### THE PROBLEM
Retype the whole listing below precisely.

### INPUT DATA

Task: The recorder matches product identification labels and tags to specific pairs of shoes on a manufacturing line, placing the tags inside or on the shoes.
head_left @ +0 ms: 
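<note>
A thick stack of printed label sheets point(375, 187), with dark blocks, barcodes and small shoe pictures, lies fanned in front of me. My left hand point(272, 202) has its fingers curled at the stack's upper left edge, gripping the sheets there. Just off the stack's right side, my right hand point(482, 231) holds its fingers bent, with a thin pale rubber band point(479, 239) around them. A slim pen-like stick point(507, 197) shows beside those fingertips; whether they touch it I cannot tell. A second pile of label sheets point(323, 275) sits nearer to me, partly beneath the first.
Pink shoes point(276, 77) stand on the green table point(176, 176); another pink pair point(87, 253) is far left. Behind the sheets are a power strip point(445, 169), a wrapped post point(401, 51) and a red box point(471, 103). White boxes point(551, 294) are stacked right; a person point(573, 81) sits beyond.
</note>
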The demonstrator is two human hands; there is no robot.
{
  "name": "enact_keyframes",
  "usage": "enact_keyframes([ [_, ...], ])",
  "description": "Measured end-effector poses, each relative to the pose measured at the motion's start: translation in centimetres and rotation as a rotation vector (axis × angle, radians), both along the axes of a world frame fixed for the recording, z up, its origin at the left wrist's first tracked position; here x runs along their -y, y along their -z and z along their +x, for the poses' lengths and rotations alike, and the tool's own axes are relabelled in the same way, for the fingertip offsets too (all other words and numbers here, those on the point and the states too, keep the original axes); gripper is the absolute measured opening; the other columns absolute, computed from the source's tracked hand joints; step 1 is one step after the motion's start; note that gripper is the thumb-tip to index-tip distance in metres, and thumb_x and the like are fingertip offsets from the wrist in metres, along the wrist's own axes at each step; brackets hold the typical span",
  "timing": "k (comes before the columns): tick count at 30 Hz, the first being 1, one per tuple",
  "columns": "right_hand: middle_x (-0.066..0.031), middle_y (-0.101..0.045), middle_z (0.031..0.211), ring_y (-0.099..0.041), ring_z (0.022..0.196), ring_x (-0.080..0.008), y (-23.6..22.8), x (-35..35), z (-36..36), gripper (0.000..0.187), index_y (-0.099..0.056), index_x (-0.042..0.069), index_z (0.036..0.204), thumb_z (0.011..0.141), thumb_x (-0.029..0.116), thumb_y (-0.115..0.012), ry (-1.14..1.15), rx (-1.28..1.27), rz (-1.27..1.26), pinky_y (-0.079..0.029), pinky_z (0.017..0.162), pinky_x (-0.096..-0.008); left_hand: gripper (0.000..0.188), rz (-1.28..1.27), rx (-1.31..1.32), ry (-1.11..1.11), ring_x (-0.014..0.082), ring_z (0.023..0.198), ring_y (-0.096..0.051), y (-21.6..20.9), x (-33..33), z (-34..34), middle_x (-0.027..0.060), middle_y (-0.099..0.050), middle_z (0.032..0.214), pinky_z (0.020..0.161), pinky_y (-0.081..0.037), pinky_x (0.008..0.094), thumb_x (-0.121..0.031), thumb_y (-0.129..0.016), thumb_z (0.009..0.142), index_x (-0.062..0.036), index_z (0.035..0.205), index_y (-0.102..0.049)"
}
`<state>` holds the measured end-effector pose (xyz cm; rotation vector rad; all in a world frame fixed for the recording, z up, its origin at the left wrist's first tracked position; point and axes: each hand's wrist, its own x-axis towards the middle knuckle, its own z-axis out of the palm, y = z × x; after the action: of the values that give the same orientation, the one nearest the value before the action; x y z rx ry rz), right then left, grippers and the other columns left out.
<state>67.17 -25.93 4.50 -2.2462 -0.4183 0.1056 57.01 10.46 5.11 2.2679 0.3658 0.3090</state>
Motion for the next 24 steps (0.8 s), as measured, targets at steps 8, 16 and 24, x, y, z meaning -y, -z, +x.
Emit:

### RESPONSE
Task: The recorder matches product identification labels and tags to specific pairs of shoes on a manufacturing line, placing the tags inside or on the shoes.
head_left @ +0 ms: 
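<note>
A thick stack of printed label sheets point(375, 187), with dark blocks, barcodes and small shoe pictures, lies fanned in front of me. My left hand point(272, 202) has its fingers curled at the stack's upper left edge, gripping the sheets there. Just off the stack's right side, my right hand point(482, 231) holds its fingers bent, with a thin pale rubber band point(479, 239) around them. A slim pen-like stick point(507, 197) shows beside those fingertips; whether they touch it I cannot tell. A second pile of label sheets point(323, 275) sits nearer to me, partly beneath the first.
Pink shoes point(276, 77) stand on the green table point(176, 176); another pink pair point(87, 253) is far left. Behind the sheets are a power strip point(445, 169), a wrapped post point(401, 51) and a red box point(471, 103). White boxes point(551, 294) are stacked right; a person point(573, 81) sits beyond.
</note>
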The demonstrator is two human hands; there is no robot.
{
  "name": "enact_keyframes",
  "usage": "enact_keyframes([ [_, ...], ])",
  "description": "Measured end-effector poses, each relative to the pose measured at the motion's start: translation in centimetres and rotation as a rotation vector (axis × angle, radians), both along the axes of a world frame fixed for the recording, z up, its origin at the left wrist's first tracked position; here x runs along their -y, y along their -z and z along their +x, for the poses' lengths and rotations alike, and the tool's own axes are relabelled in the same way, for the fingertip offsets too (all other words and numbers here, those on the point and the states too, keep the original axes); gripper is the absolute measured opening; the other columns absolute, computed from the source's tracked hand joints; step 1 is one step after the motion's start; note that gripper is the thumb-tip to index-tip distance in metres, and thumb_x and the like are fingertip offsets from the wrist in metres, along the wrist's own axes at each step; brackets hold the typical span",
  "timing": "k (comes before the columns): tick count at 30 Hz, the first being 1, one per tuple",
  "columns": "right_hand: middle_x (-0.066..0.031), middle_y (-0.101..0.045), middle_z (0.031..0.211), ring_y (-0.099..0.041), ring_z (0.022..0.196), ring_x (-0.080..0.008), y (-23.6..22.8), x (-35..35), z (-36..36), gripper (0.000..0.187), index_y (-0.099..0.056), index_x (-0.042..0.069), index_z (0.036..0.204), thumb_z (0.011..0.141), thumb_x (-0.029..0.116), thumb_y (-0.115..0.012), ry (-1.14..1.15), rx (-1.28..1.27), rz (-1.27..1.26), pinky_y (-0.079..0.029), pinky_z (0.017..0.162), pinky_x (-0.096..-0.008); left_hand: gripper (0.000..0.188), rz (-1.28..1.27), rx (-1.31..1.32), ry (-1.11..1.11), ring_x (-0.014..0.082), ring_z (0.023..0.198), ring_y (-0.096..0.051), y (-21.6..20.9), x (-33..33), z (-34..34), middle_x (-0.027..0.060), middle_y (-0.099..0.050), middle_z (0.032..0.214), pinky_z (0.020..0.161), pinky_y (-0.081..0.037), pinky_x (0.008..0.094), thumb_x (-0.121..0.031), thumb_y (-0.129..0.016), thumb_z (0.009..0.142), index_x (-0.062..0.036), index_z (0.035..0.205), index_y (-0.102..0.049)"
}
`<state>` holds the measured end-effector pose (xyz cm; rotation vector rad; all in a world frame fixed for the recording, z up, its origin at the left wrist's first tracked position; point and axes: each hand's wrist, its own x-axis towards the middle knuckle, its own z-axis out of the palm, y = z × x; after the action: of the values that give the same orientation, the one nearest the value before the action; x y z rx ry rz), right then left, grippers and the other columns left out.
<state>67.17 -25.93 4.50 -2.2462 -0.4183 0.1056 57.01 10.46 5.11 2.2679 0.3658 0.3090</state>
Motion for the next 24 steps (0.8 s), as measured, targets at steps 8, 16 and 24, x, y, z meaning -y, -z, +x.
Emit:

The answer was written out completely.